"One Piece": Eiichiro Oda continue de voir son travail comme un "passe-temps"

"One Piece: Stampede", sorti en 2019

MANGAS - Il a créé l’un des mangas les plus célèbres au monde, mais malgré sa notoriété et un rythme de travail effréné, Eiichiro Oda, l’auteur de One Piece, aime cultiver une part d’insouciance à l’image du héros de son oeuvre.

Alors que le manga fête ses 25 ans ce vendredi 22 juillet, l’artiste de 47 ans refuse qu’on l’appelle “sensei” (maître). Ce titre est généralement accolé au nom des mangakas, et a la réputation de se présenter dans des restaurants ou des hôtels chics en bermuda et sandales, la tenue du pirate Monkey D. Luffy, personnage principal de One Piece.

“Je veux que les enfants qui lisent One Piece me considèrent comme leur frère”, a confié l’auteur dans un rare entretien accordé à un magazine en 2017 à l’occasion du vingtième anniversaire de la série. Mais “je sais que j’ai plutôt l’âge d’être leur oncle... donc peut-être un oncle drôle et sympa”.

Un dessein bien modeste pour l’homme dont l’œuvre la plus connue, racontant les aventures de Luffy, qui rêve de devenir le roi des pirates, et de son équipage hétéroclite, lui a valu d’entrer au Guinness des records pour “le plus grand nombre d’exemplaires en circulation de la même série de BD par un même auteur”.

“Comme s’il était Luffy”

Ce phénomène culturel vendu à près de 500 millions d’exemplaires dans le monde a été publié pour la première fois en 1997, dans l’hebdomadaire nippon Shonen Jump.

L’arc final de cette histoire fleuve, qui compte à ce jour 102 tomes sortis en librairie au Japon, doit être publié à partir de la semaine prochaine dans le magazine.

Espiègle, intrépide et plus malin qu’il ne le laisse paraître, Luffy, le pirate au chapeau de paille à la recherche du trésor légendaire One Piece, incarne le public cible du manga selon Oda: les adolescents.

“Chaque semaine, je me pose la question de savoir si à 15 ans j’aurais apprécié” cet épisode, a déclaré Oda en 2009. “Le but n’est pas de faire réfléchir le lecteur”, assurait-il, présentant clairement son œuvre comme un pur “divertissement”.

Luffy est plus intéressé par l’aventure que par les affaires de cœur, car Oda pense que celles-ci ne passionneraient pas ses fans. “Je sais qu’il y a beaucoup de lecteurs adultes maintenant, mais si je m’aligne trop sur leurs goûts, j’ai l’impression que ‘One Piece’ perdrait de sa valeur”, a-t-il déclaré.

Le mangaka lui-même a conservé une âme d’enfant, transformant sa maison en véritable parc d’attractions, avec petit train et machines attrape-peluches, sans oublier une impressionnante collection de figurines et dioramas.

“C’est comme s’il était lui-même Luffy”, a déclaré un proche collaborateur d’Oda dans une émission de télévision japonaise.

Bourreau de travail

Oda, lui, dit voir Luffy comme son “enfant idéal”. “J’aimerais que les enfants soient comme lui.

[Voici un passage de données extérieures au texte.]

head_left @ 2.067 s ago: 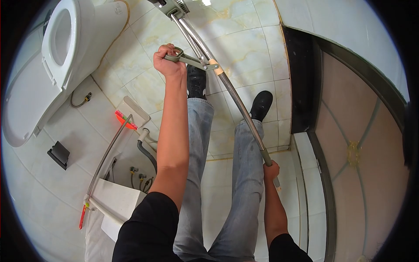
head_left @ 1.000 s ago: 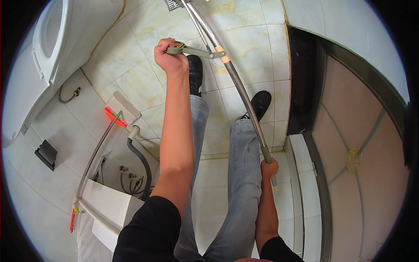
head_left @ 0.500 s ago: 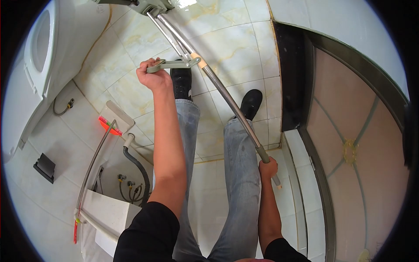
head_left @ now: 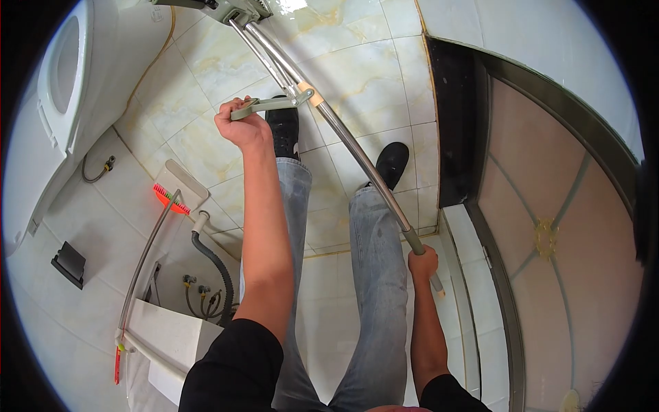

Il dit parfois quelque chose qui inspire tout le monde, mais j’aimerais qu’il reste toujours un enfant”, a-t-il déclaré au quotidien Yomiuri.

Luffy “garde une part de mystère pour moi”, reconnaissait-il. “C’est très bien comme ça. Si je savais tout de lui, les lecteurs s’ennuieraient”.

Originaire du département de Kumamoto, dans le sud du Japon, Oda entre de plain-pied dans l’univers ultra-compétitif du manga à 17 ans, quand sa première œuvre “Wanted!” remporte un prix du magazine Shonen Jump.

Sa carrière a ensuite connu des vents contraires et plusieurs échecs. Mais Oda n’a que 22 ans quand commence la publication de One Piece, inspiré en partie par sa fascination, enfant, pour le dessin animé germano-austro-japonais “Vic le Viking”.

A cet âge, “j’étais trop passionné par les mangas. J’étais même prêt à ne pas aller à l’enterrement de mes parents s’ils mouraient alors que j’avais” un manuscrit à rendre, a-t-il confié un jour.

Bourreau de travail, connu pour dormir quelques heures seulement par nuit, Oda s’appuie peu sur ses assistants et dessine presque tous les personnages et les objets par lui-même. Et s’il s’est détendu au fil du temps, sa passion est restée intacte.

“Pour moi, dessiner des mangas est un passe-temps”, expliquait-il en 2017.“Cela ne me stresse pas, donc je suis sûr que je ne me tuerai jamais au travail”.